§ WHAT TO DO: Reproduce the line that holds "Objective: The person" together with all the lines after it up to the end of the entries.

§ WORKING DATA:
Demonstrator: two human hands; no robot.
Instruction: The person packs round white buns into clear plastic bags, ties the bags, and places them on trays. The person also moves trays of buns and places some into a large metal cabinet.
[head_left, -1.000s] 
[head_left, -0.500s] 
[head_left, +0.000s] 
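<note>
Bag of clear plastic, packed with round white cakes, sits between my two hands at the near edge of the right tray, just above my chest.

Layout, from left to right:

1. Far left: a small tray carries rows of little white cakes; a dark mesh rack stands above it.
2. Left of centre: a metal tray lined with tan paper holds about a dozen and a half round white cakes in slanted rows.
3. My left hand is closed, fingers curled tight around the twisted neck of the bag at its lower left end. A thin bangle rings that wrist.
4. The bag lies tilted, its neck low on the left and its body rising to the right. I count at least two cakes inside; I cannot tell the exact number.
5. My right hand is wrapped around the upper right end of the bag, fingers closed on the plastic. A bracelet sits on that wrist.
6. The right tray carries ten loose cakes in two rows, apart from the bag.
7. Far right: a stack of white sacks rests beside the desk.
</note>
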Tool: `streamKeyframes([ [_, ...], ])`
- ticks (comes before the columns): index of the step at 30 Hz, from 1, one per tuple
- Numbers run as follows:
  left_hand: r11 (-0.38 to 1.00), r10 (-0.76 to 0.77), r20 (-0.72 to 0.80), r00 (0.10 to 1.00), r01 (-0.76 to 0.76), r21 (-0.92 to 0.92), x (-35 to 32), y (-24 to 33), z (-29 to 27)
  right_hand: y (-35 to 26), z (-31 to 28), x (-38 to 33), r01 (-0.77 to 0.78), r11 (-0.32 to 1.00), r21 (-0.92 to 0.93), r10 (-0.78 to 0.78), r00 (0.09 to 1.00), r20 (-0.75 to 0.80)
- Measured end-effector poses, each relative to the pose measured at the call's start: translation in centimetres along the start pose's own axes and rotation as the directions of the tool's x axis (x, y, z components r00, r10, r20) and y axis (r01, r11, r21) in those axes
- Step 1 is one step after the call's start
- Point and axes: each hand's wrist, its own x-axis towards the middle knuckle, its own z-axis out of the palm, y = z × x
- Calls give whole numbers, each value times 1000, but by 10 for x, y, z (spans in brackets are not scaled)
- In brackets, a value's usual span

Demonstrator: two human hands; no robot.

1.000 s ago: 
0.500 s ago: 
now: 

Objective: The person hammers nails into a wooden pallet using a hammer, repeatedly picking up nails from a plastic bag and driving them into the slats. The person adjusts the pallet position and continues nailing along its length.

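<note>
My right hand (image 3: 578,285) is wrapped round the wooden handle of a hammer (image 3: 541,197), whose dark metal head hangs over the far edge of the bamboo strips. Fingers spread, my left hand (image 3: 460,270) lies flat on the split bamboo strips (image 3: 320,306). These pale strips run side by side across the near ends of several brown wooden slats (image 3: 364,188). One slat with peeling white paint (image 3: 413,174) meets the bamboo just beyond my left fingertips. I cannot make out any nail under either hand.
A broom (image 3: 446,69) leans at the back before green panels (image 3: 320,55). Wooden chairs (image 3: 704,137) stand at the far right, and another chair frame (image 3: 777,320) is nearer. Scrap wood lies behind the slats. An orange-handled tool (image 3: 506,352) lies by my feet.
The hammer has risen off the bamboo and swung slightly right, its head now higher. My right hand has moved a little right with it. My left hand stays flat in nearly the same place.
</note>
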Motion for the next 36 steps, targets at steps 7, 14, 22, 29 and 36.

§ SOLUTION TO THE EXERCISE:
Objective: The person hammers nails into a wooden pallet using a hammer, repeatedly picking up nails from a plastic bag and driving them into the slats. The person adjusts the pallet position and continues nailing along its length.

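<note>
My right hand (image 3: 578,285) is wrapped round the wooden handle of a hammer (image 3: 541,197), whose dark metal head hangs over the far edge of the bamboo strips. Fingers spread, my left hand (image 3: 460,270) lies flat on the split bamboo strips (image 3: 320,306). These pale strips run side by side across the near ends of several brown wooden slats (image 3: 364,188). One slat with peeling white paint (image 3: 413,174) meets the bamboo just beyond my left fingertips. I cannot make out any nail under either hand.
A broom (image 3: 446,69) leans at the back before green panels (image 3: 320,55). Wooden chairs (image 3: 704,137) stand at the far right, and another chair frame (image 3: 777,320) is nearer. Scrap wood lies behind the slats. An orange-handled tool (image 3: 506,352) lies by my feet.
The hammer has risen off the bamboo and swung slightly right, its head now higher. My right hand has moved a little right with it. My left hand stays flat in nearly the same place.
</note>
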Motion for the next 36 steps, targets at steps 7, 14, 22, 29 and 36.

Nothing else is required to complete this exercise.